How do events even happen when many don't "do their share"? Well, there is a core of unsung heroes who many times over "cover" the share of others and don't expect to "get it back". We sometimes assume that these people are just "doing their job", when the reality is that they are giving us a gift of their time every time we attend. When we attend an event that's less than perfect, the temptation is to think, "They should get better people", where the real alternative is no people at all. It's true that event personnel should strive to be as knowledgeable as possible, but as we all know in the robotics world, unexpected things happen, and this applies to organizers as well as teams.
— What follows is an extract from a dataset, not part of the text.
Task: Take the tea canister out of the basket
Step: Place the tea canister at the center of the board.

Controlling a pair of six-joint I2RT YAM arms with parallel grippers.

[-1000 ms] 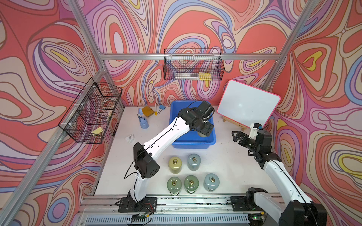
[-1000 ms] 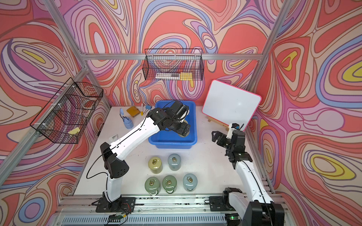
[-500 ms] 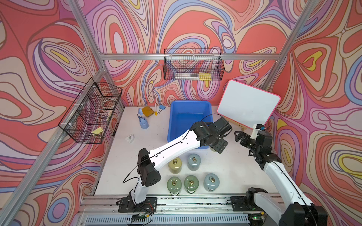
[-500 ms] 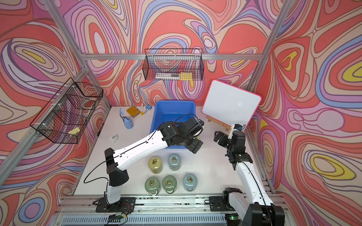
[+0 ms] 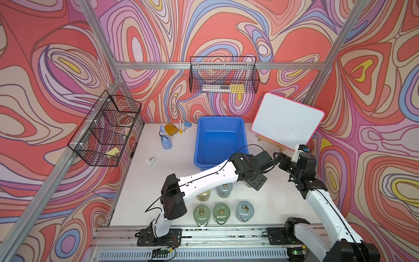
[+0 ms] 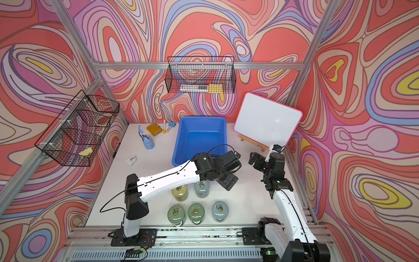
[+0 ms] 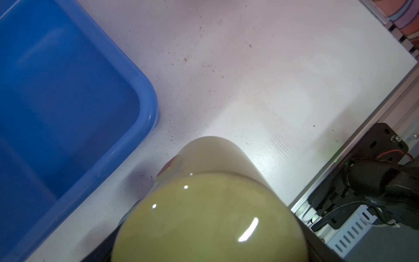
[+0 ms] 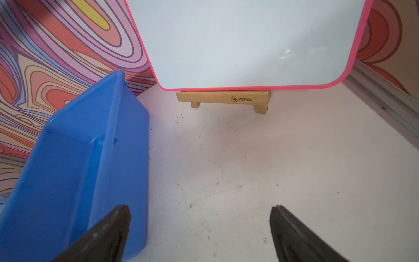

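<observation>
The left tool grips a glossy yellow-green tea canister, plain only in the left wrist view; the right tool stands open.

Both top views look steeply down on everything; the close wrist views share the basket.

This was a robot laboratory test cell. A white table was boxed in by an aluminium frame carrying panels printed with red, purple and cream swirls. On the near side of the blue basket, past rows of canisters, two white-and-black arms were mounted on a slotted metal rail with loose wiring. Black wire baskets hung from the frame behind the basket and off to its left. A small whiteboard on a wooden easel stood just beside it.
</observation>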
One of my freshman students observed, "Practice matches are really as much for the event staff to troubleshoot as the teams", and he was right!
Thanks for putting the above into much better words than I could. We struggle to hold the 14 events since we "go to the well" so many times of our volunteer list. Many people walk away from me at events because they know I'm on the prowl for help. I know that I duck Andrew for the same reason, he's always looking for people that have been through the judges training.

But the end result is worth it. There are some posts that say "we hope that..." Hope is not an engineering strategy. Thinking, planning, doing, testing, revamping is an engineering strategy. People that volunteer are implementing a strategy, no hope is involved.
Quote:
Originally Posted by ManicMechanic View Post
Frankly, I don't feel that strongly about whether the Excellence award should be limited to one per team per season or not, though I have some preference for this policy. I believe that Vex will need to rethink its awards structure before the next season, and I'll be fine with whatever they decide.
You should make your thoughts and preferences get to Jason so RECF knows what the community thinks. They always tell me how important it is to get input from the leadership in the community. The local event partners, people that spend the huge hours in service. The worst thing is for them to make a decision that they don't have information and input on.
Quote:
Originally Posted by ManicMechanic View Post
What DOES concern me is that I'm seeing an increasing demandingness in a number of ways, including awards, based on what people feel they deserve. The tension between maximum achievement (the greatest number of awards that a team can earn) and maximum exposure (the greatest number of teams advancing) will never go away. But I hope that teams will see that there is virtue in allowing another team to have a Worlds experience, even at the expense of winning a second Excellence award. It's a gift that teams don't have to give (at least under the current rules), but having received so much from someone else (e.g. event volunteers), it's one that makes sense to me.
I think that demandingness will become my new word of the week! It's much more greedy sounding than "entitled".

Thanks for a great post!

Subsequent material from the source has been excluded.